Knime Kafka nodes - kafka version

Hi,
Trying to import data with the new kafka nodes. Appear to connect to the Kafka broker but trying to consumer data results in no data returned.

What version of Kafka are the kafka nodes built against? The kafka broker I am using is 0.10

Hi @markdoutre,
the Kafka Nodes are based on the current release Kafka 1.1.

best Mareike

2 Likes

Hi @markdoutre,

I just tested the new Kafka nodes with a 0.10 Broker and did not run into any problems. However, since it is very likely that my cluster configuration is different to yours this is not prove anything.

KNIME assumes that every message contains a timestamp, which to the best of my knowledge is the default since Kafka 0.10.

Maybe your problem is related to one of the following issues:

Prerequisite:

  • The Kafka Connector node can establish a connection to your cluster/borkers

Guess 1: Kafka Consumer cannot consume messages due to “high” latency.

  1. Increase the Poll timeout (ms) and decrease Max number of messages per poll

Guess 2: No message available

  1. Ensure that since the last execution of the Kafka Consumer messages have been sent to the specified Topic(s) and that no consumer belonging to the same Group ID (Consumer group) already consumed them.

  2. If Guess2.1. does not work and you are sure that messages have been sent to the selected Topic(s) please try the following. Create a new consumer group by entering a random Group_ID (if you are allowed to). Next go to the Advanced Settings and add the key auto.offset.reset and change its value to earliest.

I really hope that this solves your problem and please keep me posted.

Best
Mark

1 Like

@Mark_Ortmann Eventually got this to work.
Had the Kafka Consumer connected to the broker but was unable to consume any messages. Tried setting the auto.offset.reset to earliest but still got nothing. However, when I connected a producer to the broker and send through data to the topic, I received data at the consumer - the new data.

Checked using the normal Kafka-console-consumer tool, with --from-beginning and that consumed data from the start of the topic, so data is still persisted in the Kafka broker. So, it suggests to me that the auto.offset.reset value is not doing anything - the consumer node only sees new data.

I’m using HDP 2.6 and Kafka 0.10.

Mark

@markdoutre when you used auto.offset.reset earliest did you also create a new Consumer group?

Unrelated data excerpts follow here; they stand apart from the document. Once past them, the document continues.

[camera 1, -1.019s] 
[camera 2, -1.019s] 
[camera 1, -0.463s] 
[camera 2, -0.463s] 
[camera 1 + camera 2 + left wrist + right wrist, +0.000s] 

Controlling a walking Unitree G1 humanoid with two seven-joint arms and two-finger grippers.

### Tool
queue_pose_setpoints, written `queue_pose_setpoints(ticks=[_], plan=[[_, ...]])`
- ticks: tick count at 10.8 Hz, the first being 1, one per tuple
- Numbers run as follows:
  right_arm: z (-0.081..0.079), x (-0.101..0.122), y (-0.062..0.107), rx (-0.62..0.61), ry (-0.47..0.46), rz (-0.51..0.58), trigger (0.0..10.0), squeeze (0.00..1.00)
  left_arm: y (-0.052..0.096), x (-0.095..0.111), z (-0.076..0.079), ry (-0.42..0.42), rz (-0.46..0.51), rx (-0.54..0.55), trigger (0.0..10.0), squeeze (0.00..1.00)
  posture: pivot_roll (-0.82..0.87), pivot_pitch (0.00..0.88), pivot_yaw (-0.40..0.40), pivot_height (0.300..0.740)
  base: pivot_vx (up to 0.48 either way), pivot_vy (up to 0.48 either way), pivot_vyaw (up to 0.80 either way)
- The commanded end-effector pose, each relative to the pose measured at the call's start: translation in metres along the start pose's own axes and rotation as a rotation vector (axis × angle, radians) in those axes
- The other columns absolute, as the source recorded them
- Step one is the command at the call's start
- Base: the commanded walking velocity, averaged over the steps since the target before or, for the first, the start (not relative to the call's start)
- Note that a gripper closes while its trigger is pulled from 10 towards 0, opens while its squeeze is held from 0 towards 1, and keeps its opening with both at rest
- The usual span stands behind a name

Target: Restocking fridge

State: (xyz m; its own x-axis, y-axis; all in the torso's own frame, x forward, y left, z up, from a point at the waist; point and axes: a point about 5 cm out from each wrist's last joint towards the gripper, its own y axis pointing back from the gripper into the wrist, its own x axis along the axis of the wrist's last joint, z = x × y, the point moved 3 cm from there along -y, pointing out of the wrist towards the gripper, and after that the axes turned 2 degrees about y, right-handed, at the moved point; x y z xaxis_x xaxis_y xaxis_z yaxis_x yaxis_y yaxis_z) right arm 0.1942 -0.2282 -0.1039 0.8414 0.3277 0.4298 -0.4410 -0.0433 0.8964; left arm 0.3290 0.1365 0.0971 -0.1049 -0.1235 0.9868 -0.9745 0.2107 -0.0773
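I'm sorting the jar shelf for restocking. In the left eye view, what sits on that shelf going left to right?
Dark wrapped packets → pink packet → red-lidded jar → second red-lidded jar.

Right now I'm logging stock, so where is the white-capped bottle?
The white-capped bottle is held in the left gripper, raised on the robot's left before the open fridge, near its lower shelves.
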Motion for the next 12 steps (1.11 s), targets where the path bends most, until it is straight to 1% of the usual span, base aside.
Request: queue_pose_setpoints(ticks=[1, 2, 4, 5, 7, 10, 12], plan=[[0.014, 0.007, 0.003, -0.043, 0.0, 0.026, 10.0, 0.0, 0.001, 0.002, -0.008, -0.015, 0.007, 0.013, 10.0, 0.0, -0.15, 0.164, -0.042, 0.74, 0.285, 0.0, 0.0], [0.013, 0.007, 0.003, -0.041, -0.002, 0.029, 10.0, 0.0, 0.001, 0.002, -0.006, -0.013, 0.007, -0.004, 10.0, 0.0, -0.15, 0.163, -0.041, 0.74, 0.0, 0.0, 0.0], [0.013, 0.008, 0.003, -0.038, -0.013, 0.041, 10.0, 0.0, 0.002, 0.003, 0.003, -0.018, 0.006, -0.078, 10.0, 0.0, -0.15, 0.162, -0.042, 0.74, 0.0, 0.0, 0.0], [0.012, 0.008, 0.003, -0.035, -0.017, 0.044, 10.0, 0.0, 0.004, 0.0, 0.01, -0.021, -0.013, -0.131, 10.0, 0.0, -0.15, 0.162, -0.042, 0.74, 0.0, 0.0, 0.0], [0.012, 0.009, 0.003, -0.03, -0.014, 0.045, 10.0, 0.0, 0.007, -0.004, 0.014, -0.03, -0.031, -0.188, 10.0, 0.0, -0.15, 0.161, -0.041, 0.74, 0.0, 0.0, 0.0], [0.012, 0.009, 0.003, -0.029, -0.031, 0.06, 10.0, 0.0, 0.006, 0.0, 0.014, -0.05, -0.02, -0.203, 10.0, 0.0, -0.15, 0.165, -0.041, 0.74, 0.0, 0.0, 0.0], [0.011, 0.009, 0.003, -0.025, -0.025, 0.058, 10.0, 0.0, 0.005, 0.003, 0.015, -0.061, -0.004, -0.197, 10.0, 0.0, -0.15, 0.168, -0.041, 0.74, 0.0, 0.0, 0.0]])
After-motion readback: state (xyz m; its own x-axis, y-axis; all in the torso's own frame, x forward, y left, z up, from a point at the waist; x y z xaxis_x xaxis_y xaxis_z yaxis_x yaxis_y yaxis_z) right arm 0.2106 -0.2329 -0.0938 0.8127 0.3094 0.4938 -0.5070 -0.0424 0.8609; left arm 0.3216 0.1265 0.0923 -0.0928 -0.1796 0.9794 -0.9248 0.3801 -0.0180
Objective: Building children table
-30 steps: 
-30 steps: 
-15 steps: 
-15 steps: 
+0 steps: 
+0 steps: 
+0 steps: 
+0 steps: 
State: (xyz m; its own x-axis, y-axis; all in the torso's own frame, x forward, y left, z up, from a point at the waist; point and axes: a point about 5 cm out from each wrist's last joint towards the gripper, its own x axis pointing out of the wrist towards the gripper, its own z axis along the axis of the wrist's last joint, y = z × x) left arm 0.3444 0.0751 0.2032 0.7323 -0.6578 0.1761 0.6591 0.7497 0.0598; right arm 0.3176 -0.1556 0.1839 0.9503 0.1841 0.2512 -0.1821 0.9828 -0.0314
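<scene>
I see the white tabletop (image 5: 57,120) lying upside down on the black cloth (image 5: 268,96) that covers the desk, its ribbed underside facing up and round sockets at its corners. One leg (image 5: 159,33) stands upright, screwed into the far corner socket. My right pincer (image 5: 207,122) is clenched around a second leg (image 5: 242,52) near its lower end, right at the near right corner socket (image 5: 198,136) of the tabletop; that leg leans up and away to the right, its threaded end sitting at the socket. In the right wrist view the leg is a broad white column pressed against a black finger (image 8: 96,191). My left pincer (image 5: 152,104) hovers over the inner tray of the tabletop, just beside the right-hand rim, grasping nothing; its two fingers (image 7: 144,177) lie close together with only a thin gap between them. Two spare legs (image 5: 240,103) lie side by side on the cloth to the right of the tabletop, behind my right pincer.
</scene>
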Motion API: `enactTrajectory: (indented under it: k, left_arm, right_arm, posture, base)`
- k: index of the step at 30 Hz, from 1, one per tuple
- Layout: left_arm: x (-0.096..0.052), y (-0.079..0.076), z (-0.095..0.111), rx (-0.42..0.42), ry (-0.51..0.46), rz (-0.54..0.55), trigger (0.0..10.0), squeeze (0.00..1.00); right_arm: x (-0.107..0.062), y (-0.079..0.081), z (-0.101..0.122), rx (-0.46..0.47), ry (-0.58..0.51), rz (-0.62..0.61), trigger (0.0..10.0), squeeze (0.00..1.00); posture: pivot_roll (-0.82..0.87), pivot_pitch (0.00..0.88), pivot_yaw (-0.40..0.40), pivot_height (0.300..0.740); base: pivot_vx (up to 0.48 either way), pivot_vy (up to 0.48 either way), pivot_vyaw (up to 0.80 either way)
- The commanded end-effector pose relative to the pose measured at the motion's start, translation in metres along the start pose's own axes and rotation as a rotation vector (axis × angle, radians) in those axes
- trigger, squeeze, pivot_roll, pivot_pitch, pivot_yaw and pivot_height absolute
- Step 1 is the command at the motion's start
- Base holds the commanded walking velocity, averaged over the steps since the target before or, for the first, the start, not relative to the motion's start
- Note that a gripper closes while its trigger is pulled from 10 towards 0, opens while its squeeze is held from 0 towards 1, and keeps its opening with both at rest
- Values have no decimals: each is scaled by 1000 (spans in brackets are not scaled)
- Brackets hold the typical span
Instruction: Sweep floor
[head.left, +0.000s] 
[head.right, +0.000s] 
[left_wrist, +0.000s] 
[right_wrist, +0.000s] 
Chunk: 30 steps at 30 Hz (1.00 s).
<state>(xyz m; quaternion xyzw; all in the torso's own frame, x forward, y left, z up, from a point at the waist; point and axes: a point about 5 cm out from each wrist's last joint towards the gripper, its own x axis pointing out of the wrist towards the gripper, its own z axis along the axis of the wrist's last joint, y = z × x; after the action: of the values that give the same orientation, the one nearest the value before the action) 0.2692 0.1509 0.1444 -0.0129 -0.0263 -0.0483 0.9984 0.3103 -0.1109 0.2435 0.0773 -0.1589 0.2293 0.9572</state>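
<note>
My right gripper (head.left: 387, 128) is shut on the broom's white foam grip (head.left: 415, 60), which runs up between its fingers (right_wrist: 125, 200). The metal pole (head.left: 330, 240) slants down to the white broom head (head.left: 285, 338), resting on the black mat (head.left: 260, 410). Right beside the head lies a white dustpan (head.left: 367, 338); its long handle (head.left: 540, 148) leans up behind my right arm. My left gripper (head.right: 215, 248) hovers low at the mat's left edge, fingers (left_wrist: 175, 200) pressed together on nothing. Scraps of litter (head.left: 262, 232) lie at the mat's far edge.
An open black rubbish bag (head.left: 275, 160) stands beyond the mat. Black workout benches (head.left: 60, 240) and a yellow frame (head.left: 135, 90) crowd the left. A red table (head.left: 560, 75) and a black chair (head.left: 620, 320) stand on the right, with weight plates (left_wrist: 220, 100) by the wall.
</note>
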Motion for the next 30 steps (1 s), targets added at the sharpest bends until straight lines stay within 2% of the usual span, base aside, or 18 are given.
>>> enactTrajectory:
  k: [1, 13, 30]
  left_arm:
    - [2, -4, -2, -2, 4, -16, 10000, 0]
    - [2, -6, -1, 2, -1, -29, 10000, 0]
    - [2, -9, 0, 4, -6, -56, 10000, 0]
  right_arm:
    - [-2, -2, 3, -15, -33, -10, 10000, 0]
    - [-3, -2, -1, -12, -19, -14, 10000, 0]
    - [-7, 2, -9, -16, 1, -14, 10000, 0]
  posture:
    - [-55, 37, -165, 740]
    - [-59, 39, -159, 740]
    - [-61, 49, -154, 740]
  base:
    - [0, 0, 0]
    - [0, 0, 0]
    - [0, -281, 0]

Btw. there is a difference between auto.offset.reset and the –from-beginning argument used by the Kafka-console-consumer.

  • –form-beginning ignores the offset for your Consumer group, which is stored by Kafka/Zookeeper and just starts reading from the beginning of each of the (topic) partitions. Currently the only way to reproduce this behavior is by creating new consumer groups and using auto.offset.reset = earliest.
  • auto.offset.reset only applies if Kafka/Zookeeper does not provide an initial offset for your Consumer group. This happens when your Consumer group consumes for the first time from that topic, or the current offset does not exist anymore on the server. In this case earliest will set the offset to the oldest/first available entry for each of the (topic) partitions. The default latest will result in an offset for each (topic) partition that is higher than the offset of the newest message in that (topic) partition. Therefore, when you create a new Consumer group and use latest no messages can be consumed until new messages have been written by a producer to that topic, however using earliest you’ll be able to consume all messages.

Example:
Let’s assume you have a topic that contains a certain number of messages and now you consume messages from that topic with a new Consume group and you set auto.offset.reset = latest. Then Kafka/Zookeeper will initialize the offsets for that Consumer group such that each of these offset is by one larger than the offset of the newest/last message for that (topic) partition. Executing the consumer will result in an empty table. Changing, after this initial execution, auto.offset.reset to earliest and executing the consumer once more will also result in an empty table. However, this is expected behavior since Kafka/Zookeeper already has offsets stored for that Consumer group and consequently the auto.offset.reset option is ignored. Still if you would have used earliest for the initial execution the resulting table would contain messages.

Please let me know if this explains your problems.

Looking forward to hearing from you
Mark

P.S. I really like your name :smiley:

1 Like

@Mark_Ortmann Got it. Just tried it with a new consumer group and client name and it seems to have sorted itself out. Can now consume data as I would expect.
Many thanks

This topic was automatically closed 90 days after the last reply. New replies are no longer allowed.